### Problem statement
Because the material must match the original, reproduce every line of it exactly.

### Supplied information
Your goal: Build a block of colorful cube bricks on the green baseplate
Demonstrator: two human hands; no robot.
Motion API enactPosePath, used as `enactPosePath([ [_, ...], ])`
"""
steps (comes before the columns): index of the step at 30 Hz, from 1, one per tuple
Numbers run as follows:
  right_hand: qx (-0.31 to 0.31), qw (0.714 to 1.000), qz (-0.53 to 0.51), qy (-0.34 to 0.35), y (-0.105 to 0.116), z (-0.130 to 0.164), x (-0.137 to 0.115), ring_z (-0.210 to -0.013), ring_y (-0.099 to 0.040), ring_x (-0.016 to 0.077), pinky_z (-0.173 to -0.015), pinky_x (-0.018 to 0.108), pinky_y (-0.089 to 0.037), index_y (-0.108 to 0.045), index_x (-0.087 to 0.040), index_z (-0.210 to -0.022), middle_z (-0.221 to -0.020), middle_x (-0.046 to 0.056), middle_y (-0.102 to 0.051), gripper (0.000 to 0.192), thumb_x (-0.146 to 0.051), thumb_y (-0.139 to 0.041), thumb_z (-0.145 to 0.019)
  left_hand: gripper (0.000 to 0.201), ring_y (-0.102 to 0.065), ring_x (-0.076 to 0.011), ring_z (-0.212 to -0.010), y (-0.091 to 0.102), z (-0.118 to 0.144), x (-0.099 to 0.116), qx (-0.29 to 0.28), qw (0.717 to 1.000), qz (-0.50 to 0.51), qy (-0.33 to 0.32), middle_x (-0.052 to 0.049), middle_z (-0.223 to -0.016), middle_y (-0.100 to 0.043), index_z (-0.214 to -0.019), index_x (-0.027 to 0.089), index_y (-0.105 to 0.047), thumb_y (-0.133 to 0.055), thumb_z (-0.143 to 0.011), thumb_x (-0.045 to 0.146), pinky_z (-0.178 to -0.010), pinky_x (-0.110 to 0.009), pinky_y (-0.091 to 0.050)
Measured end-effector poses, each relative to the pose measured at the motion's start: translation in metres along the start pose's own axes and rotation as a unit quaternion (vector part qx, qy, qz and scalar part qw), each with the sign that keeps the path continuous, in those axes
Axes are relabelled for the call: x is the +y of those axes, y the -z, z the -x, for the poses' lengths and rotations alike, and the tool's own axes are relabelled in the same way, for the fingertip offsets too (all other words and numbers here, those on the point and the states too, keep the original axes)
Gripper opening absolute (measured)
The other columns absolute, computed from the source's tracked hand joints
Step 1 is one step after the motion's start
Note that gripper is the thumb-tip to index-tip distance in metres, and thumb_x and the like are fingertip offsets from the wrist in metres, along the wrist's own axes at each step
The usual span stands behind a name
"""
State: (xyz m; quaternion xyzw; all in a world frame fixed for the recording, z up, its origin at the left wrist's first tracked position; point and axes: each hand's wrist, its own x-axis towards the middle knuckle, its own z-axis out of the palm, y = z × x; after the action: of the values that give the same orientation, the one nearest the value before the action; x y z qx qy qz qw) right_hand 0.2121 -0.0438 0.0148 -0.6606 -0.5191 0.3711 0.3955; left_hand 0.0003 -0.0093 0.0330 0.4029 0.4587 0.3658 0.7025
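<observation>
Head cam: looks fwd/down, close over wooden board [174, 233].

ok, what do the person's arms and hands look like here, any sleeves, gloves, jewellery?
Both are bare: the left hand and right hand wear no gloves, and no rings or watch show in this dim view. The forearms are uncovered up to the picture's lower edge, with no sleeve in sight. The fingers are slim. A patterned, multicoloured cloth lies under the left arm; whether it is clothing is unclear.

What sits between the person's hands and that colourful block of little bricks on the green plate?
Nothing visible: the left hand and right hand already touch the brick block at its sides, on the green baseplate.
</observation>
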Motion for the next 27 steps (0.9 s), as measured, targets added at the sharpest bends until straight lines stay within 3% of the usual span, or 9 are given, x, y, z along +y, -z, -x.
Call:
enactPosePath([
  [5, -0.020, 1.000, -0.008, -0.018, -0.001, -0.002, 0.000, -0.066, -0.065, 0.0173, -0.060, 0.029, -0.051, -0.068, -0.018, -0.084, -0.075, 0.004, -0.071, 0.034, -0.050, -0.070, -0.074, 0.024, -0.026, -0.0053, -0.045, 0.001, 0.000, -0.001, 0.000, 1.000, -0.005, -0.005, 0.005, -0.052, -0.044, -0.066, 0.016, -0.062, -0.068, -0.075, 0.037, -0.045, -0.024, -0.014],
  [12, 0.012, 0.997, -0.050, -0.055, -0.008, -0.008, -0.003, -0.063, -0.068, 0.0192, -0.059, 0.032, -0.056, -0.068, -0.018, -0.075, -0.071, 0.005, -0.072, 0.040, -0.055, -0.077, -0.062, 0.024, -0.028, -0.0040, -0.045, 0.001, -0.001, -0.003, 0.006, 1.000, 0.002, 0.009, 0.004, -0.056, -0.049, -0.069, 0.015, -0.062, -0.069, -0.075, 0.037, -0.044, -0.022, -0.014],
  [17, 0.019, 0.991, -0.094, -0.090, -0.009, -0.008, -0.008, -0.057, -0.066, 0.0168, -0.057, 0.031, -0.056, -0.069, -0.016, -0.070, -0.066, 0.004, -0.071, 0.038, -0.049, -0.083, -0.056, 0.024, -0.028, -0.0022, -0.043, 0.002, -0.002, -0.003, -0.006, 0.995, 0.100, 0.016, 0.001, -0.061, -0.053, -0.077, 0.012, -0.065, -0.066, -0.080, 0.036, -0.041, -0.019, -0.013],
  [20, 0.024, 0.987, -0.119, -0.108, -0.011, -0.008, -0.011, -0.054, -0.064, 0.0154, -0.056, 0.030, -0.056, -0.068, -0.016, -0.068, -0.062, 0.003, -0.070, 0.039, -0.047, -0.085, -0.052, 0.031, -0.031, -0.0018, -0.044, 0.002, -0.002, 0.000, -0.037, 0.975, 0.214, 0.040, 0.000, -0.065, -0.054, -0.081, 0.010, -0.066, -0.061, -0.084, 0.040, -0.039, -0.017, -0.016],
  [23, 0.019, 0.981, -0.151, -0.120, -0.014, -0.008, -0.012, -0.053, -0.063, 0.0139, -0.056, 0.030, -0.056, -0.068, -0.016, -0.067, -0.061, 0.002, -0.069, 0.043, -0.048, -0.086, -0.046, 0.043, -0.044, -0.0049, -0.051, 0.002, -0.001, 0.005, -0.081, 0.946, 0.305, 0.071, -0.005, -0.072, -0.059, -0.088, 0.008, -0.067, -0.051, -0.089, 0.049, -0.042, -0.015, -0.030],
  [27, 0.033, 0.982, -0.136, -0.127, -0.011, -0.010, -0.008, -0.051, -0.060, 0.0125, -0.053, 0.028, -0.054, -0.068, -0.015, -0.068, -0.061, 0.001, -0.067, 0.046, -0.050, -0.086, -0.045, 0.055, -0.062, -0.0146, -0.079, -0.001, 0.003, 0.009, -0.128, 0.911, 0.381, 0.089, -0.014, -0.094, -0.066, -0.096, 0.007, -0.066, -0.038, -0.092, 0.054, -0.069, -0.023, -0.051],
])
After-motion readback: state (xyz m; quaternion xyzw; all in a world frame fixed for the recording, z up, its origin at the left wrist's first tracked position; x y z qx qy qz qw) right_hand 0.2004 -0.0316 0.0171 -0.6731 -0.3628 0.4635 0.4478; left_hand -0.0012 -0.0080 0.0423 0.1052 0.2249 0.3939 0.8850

### Expected answer
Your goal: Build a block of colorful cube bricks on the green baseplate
Demonstrator: two human hands; no robot.
Motion API enactPosePath, used as `enactPosePath([ [_, ...], ])`
"""
steps (comes before the columns): index of the step at 30 Hz, from 1, one per tuple
Numbers run as follows:
  right_hand: qx (-0.31 to 0.31), qw (0.714 to 1.000), qz (-0.53 to 0.51), qy (-0.34 to 0.35), y (-0.105 to 0.116), z (-0.130 to 0.164), x (-0.137 to 0.115), ring_z (-0.210 to -0.013), ring_y (-0.099 to 0.040), ring_x (-0.016 to 0.077), pinky_z (-0.173 to -0.015), pinky_x (-0.018 to 0.108), pinky_y (-0.089 to 0.037), index_y (-0.108 to 0.045), index_x (-0.087 to 0.040), index_z (-0.210 to -0.022), middle_z (-0.221 to -0.020), middle_x (-0.046 to 0.056), middle_y (-0.102 to 0.051), gripper (0.000 to 0.192), thumb_x (-0.146 to 0.051), thumb_y (-0.139 to 0.041), thumb_z (-0.145 to 0.019)
  left_hand: gripper (0.000 to 0.201), ring_y (-0.102 to 0.065), ring_x (-0.076 to 0.011), ring_z (-0.212 to -0.010), y (-0.091 to 0.102), z (-0.118 to 0.144), x (-0.099 to 0.116), qx (-0.29 to 0.28), qw (0.717 to 1.000), qz (-0.50 to 0.51), qy (-0.33 to 0.32), middle_x (-0.052 to 0.049), middle_z (-0.223 to -0.016), middle_y (-0.100 to 0.043), index_z (-0.214 to -0.019), index_x (-0.027 to 0.089), index_y (-0.105 to 0.047), thumb_y (-0.133 to 0.055), thumb_z (-0.143 to 0.011), thumb_x (-0.045 to 0.146), pinky_z (-0.178 to -0.010), pinky_x (-0.110 to 0.009), pinky_y (-0.091 to 0.050)
Measured end-effector poses, each relative to the pose measured at the motion's start: translation in metres along the start pose's own axes and rotation as a unit quaternion (vector part qx, qy, qz and scalar part qw), each with the sign that keeps the path continuous, in those axes
Axes are relabelled for the call: x is the +y of those axes, y the -z, z the -x, for the poses' lengths and rotations alike, and the tool's own axes are relabelled in the same way, for the fingertip offsets too (all other words and numbers here, those on the point and the states too, keep the original axes)
Gripper opening absolute (measured)
The other columns absolute, computed from the source's tracked hand joints
Step 1 is one step after the motion's start
Note that gripper is the thumb-tip to index-tip distance in metres, and thumb_x and the like are fingertip offsets from the wrist in metres, along the wrist's own axes at each step
The usual span stands behind a name
"""
State: (xyz m; quaternion xyzw; all in a world frame fixed for the recording, z up, its origin at the left wrist's first tracked position; point and axes: each hand's wrist, its own x-axis towards the middle knuckle, its own z-axis out of the palm, y = z × x; after the action: of the values that give the same orientation, the one nearest the value before the action; x y z qx qy qz qw) right_hand 0.2121 -0.0438 0.0148 -0.6606 -0.5191 0.3711 0.3955; left_hand 0.0003 -0.0093 0.0330 0.4029 0.4587 0.3658 0.7025
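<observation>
Head cam: looks fwd/down, close over wooden board [174, 233].

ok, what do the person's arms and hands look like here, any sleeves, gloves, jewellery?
Both are bare: the left hand and right hand wear no gloves, and no rings or watch show in this dim view. The forearms are uncovered up to the picture's lower edge, with no sleeve in sight. The fingers are slim. A patterned, multicoloured cloth lies under the left arm; whether it is clothing is unclear.

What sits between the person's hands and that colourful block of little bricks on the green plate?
Nothing visible: the left hand and right hand already touch the brick block at its sides, on the green baseplate.
</observation>
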Motion for the next 27 steps (0.9 s), as measured, targets added at the sharpest bends until straight lines stay within 3% of the usual span, or 9 are given, x, y, z along +y, -z, -x.
Call:
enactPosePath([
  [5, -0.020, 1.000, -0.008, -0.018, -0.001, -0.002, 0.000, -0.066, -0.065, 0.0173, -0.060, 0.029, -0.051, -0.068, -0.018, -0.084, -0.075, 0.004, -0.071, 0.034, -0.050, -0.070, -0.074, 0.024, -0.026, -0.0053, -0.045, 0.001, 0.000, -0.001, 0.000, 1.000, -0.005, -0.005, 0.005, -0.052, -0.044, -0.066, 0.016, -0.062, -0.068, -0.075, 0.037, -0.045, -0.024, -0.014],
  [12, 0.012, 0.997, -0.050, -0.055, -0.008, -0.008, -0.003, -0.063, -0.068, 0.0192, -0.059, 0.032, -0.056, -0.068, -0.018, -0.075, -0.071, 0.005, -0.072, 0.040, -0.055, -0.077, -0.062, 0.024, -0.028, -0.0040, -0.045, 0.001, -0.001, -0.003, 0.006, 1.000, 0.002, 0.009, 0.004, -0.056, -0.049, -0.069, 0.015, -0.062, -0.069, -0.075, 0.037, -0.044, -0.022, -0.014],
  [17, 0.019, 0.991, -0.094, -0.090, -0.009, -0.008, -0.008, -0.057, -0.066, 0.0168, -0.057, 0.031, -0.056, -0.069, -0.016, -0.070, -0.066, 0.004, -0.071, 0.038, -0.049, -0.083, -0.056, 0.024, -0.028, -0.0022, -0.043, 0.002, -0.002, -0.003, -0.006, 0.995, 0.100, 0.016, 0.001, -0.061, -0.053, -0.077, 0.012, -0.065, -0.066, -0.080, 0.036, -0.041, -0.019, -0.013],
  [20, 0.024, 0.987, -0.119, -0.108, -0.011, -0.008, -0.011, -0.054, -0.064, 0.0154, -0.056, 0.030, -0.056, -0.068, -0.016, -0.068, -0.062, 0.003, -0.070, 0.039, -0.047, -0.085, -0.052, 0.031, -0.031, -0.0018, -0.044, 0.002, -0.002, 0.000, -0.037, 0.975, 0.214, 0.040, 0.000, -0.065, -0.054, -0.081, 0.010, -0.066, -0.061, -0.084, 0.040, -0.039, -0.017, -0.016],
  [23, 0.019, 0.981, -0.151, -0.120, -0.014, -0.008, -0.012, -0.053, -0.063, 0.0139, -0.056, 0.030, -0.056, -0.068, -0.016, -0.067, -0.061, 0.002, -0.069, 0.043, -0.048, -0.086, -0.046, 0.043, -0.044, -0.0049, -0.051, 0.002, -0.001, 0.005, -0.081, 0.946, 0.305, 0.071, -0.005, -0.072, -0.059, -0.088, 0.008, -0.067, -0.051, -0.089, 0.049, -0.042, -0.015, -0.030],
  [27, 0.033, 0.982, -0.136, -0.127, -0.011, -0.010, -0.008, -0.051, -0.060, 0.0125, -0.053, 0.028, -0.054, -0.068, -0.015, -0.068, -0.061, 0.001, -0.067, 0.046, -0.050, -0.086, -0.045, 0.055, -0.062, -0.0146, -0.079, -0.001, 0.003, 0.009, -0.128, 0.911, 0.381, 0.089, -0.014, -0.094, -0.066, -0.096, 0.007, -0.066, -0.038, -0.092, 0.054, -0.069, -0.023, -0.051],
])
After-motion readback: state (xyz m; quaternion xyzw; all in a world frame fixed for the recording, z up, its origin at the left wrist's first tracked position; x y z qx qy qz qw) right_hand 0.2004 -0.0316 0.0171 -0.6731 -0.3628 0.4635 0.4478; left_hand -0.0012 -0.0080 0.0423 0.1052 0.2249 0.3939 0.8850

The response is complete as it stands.